**HOW TO COMPLETE THIS TASK:**
The lines below, from the one holding "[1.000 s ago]" through the one holding "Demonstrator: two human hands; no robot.", are to be restated word for word, with all images left out.

**DATA EXTRACTS:**
= = = = = = =

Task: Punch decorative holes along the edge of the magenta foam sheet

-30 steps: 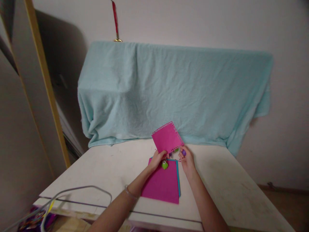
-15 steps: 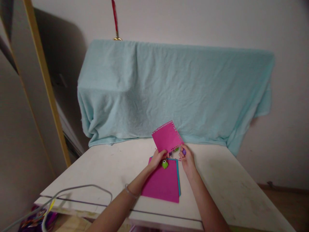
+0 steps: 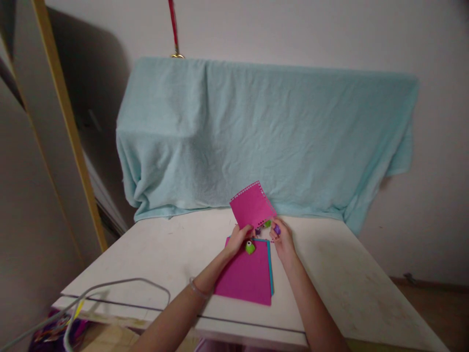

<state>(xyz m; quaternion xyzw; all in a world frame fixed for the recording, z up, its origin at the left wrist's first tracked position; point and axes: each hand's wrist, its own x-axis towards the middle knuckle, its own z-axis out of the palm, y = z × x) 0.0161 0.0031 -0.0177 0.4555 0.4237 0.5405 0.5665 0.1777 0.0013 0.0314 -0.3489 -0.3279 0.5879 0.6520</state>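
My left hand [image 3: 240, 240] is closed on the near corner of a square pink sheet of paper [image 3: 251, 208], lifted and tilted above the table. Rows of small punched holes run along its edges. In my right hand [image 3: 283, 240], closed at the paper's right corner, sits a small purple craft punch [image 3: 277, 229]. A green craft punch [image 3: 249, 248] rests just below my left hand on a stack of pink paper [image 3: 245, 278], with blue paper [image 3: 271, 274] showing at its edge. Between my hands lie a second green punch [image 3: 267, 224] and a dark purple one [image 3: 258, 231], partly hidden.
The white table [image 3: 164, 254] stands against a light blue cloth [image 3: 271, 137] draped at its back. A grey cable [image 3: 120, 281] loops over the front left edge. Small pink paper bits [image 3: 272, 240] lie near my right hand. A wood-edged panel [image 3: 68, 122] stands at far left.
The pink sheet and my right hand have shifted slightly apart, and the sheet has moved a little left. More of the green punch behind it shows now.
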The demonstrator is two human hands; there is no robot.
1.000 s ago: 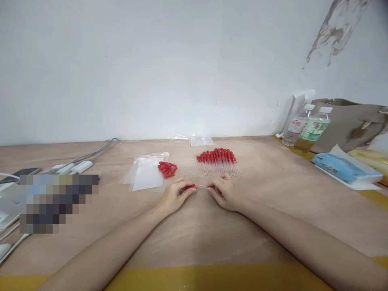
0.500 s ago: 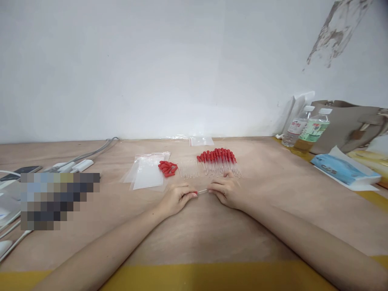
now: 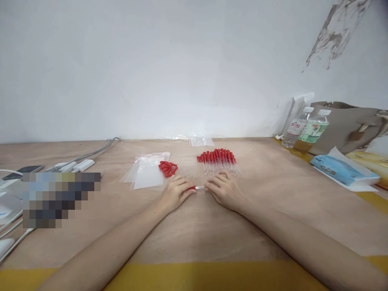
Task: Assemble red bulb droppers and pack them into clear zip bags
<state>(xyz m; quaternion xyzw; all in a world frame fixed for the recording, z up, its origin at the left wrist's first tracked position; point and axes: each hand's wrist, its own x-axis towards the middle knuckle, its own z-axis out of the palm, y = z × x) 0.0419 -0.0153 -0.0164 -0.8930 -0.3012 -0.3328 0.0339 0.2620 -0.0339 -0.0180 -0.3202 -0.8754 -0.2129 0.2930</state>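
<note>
1. My left hand point(image 3: 176, 193) was closed on the red rubber cap point(image 3: 191, 188), pinching it between thumb and fingers low over the bench point(image 3: 194, 238).
2. My right hand point(image 3: 222, 190) was closed on the thin glass tube point(image 3: 200, 188), holding its other end.
3. Compared with one second before, the two hands stood closer together, and only a short piece of the tube showed between them. Half a second before, the piece was lifted a little; now it was lower again and level.
4. I judged from this that the tube had gone into the cap, or nearly; I could not see the joint itself.
5. Just behind my right hand lay the row of finished droppers point(image 3: 218, 161) with red caps.
6. Behind my left hand lay the small pile of loose caps point(image 3: 167, 168), and beside it the bare tubes point(image 3: 188, 169).
7. Further left were the clear bags point(image 3: 147, 173).
</note>
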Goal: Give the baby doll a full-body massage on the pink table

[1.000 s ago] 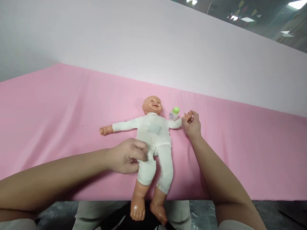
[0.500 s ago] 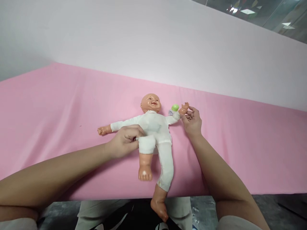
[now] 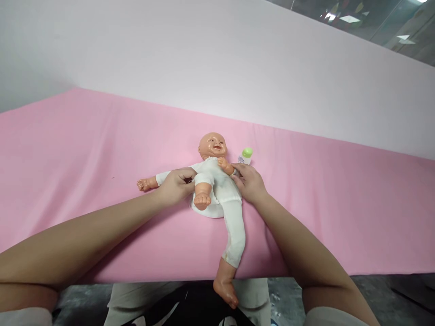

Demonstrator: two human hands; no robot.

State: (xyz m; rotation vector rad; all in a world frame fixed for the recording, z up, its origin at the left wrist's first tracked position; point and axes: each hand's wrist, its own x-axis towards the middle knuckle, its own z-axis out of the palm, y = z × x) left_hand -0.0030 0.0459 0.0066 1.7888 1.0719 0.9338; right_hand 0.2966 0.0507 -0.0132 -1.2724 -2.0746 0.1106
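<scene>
A baby doll [image 3: 228, 189] with a white cloth body lies face up, its head away from me. My left hand [image 3: 177, 184] is closed around the doll's leg on the left, which is bent up over the belly with the foot toward me. My right hand [image 3: 250, 182] grips the doll's arm on the right near the wrist, and that arm is folded across the chest. The other arm stretches out to the left. The straight leg [image 3: 234, 231] hangs its foot past the table's front edge.
A small bottle with a green cap [image 3: 247, 154] stands just beyond my right hand. Pink cloth [image 3: 326, 213] covers the table, with a pale wall [image 3: 204, 59] behind it. My own legs are below the front edge.
My left hand has pushed the doll's leg up toward its belly. My right hand has brought the doll's arm inward from the outstretched position onto the chest.
</scene>
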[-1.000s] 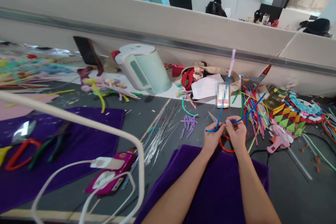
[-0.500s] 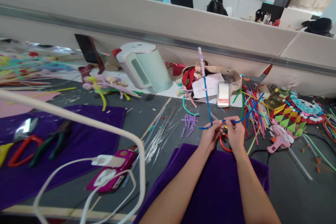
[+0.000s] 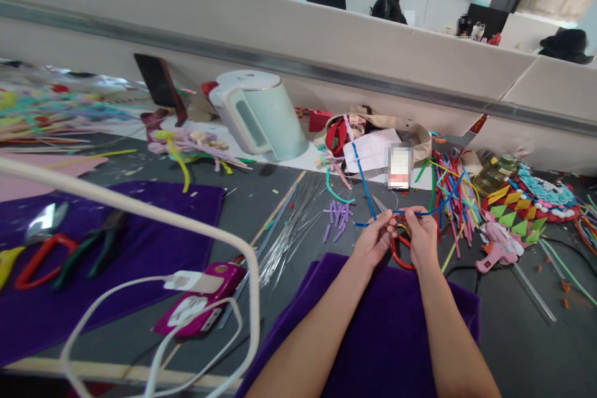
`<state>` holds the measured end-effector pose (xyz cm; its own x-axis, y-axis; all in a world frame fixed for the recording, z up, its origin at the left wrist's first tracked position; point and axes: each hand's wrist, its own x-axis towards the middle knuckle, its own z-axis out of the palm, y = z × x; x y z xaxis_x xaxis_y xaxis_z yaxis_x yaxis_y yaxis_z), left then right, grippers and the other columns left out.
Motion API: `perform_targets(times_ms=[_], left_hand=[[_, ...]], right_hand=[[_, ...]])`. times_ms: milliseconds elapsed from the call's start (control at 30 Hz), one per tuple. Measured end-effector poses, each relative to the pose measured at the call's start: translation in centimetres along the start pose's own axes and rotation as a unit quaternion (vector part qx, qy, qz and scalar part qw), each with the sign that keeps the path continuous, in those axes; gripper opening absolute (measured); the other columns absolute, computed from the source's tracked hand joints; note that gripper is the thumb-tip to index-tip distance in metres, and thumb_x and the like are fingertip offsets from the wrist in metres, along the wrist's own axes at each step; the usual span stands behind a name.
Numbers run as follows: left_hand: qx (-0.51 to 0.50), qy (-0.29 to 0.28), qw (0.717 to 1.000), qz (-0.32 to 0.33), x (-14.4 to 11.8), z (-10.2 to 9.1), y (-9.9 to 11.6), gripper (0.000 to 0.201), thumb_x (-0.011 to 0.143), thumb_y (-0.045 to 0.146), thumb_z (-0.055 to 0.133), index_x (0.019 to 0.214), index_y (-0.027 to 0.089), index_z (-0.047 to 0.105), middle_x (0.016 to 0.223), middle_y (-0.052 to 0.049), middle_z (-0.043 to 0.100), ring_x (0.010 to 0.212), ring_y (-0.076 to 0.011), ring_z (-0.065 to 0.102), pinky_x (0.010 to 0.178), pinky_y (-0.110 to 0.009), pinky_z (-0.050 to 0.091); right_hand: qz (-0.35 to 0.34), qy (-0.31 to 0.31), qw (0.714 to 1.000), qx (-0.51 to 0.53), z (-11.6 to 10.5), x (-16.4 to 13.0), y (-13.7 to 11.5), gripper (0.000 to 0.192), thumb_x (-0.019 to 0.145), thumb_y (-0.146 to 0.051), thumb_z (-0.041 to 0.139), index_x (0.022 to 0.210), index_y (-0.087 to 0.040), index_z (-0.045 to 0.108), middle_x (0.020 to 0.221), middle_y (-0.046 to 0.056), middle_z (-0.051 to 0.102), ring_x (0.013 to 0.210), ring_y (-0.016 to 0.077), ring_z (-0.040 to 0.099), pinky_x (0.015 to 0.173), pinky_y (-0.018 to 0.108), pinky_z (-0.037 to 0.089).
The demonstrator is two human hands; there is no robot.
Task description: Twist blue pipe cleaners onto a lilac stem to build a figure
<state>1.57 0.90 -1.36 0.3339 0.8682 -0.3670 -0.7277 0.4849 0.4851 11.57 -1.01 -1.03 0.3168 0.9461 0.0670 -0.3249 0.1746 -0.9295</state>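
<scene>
Clock read from the hands, 12 = top of view. White partition [image 3: 261, 53] spans the back, 10 to 2. Dark grey tabletop [image 3: 522, 348] in front of it, cluttered. Purple velvet cloth [image 3: 382, 336] at 6, under the forearms; second purple cloth [image 3: 140, 280] at 9, pliers and another red-handled tool on it, blurry. Mint electric kettle [image 3: 286, 124] at 10, near the partition. Beige fabric bag [image 3: 422, 140] at 11 to 12, papers against it. Silver wires [image 3: 291, 233] fanned out at 9. Bundle of coloured pipe cleaners [image 3: 457, 199] at 2, just beside the right hand.

Left hand [image 3: 373, 242]: fingers curled in, thumb and fingertips pinched together on blue pipe cleaner [image 3: 439, 208]. Right hand [image 3: 423, 239]: same, nearly closed, pinching the same pipe cleaner, fingertips just beside the left's. It runs hand to hand, long end curving out toward 2, short tail past the left fingertips at 9. Lilac-and-blue stem [image 3: 360, 174] rises from the left fingertips toward 11, leaning; can't tell how the two are joined. Magenta-cased device [image 3: 200, 305] at 8, white cable over it. Red-handled scissors [image 3: 397, 255] at 6, partly hidden by the hands. Pink glue gun [image 3: 497, 249] at 3. Short purple pieces [image 3: 336, 217] at 9, nearer than the wires.
</scene>
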Motion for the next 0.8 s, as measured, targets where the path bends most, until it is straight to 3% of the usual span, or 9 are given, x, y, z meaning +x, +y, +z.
perform_targets(times_ms=[233, 333, 433, 633, 800], left_hand=[[0.068, -0.059, 0.995, 0.042, -0.28, -0.01, -0.37, 0.021, 0.063, 0.024, 0.076, 0.067, 0.011, 0.061, 0.054, 0.003, 0.057, 0.041, -0.0037, 0.047, 0.042, -0.016, 0.044], [0.102, -0.053, 0.991, 0.071, -0.23, 0.00, -0.39, 0.023, 0.062, 0.026, 0.077, 0.067, 0.011, 0.061, 0.055, 0.002, 0.060, 0.041, -0.0048, 0.049, 0.043, -0.018, 0.045], [0.101, -0.027, 0.990, 0.092, -0.20, 0.06, -0.31, 0.024, 0.059, 0.026, 0.078, 0.068, 0.012, 0.061, 0.055, 0.002, 0.060, 0.041, -0.0048, 0.050, 0.044, -0.018, 0.046], [0.101, -0.033, 0.989, 0.099, -0.24, 0.12, -0.18, 0.024, 0.059, 0.026, 0.079, 0.065, 0.011, 0.060, 0.054, 0.002, 0.059, 0.042, -0.0045, 0.050, 0.044, -0.017, 0.046], [0.125, -0.036, 0.986, 0.107, -0.51, 0.31, -0.10, 0.026, 0.058, 0.027, 0.080, 0.064, 0.011, 0.060, 0.055, 0.002, 0.060, 0.042, -0.0052, 0.050, 0.044, -0.018, 0.047]], right_hand=[[0.059, -0.004, 0.995, 0.078, -0.36, 0.37, -0.43, 0.022, 0.069, -0.036, 0.070, 0.073, -0.019, 0.057, 0.068, 0.001, 0.065, 0.061, 0.0141, 0.063, 0.062, 0.029, 0.055], [0.072, 0.002, 0.993, 0.093, -0.44, 0.47, -0.55, 0.022, 0.068, -0.034, 0.071, 0.074, -0.018, 0.058, 0.067, 0.000, 0.064, 0.061, 0.0125, 0.062, 0.062, 0.027, 0.054], [0.066, 0.007, 0.994, 0.091, -0.24, 0.28, -0.63, 0.021, 0.068, -0.033, 0.072, 0.075, -0.018, 0.059, 0.069, -0.001, 0.064, 0.063, 0.0118, 0.063, 0.063, 0.025, 0.054], [0.056, -0.063, 0.995, 0.045, 0.23, -0.45, -0.78, 0.020, 0.074, -0.037, 0.066, 0.079, -0.017, 0.061, 0.060, -0.002, 0.061, 0.052, 0.0114, 0.059, 0.046, 0.022, 0.049], [0.024, -0.045, 0.999, 0.013, 0.09, -0.44, -0.83, 0.021, 0.071, -0.035, 0.070, 0.078, -0.017, 0.062, 0.065, -0.001, 0.062, 0.054, 0.0106, 0.057, 0.048, 0.022, 0.049]])
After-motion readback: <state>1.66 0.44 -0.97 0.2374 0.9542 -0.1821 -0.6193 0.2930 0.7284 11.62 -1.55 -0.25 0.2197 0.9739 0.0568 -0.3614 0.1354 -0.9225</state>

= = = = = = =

**EXERCISE RESPONSE:**
[1.000 s ago] 
[0.500 s ago] 
[now] 

Demonstrator: two human hands; no robot.

The full output has already been given.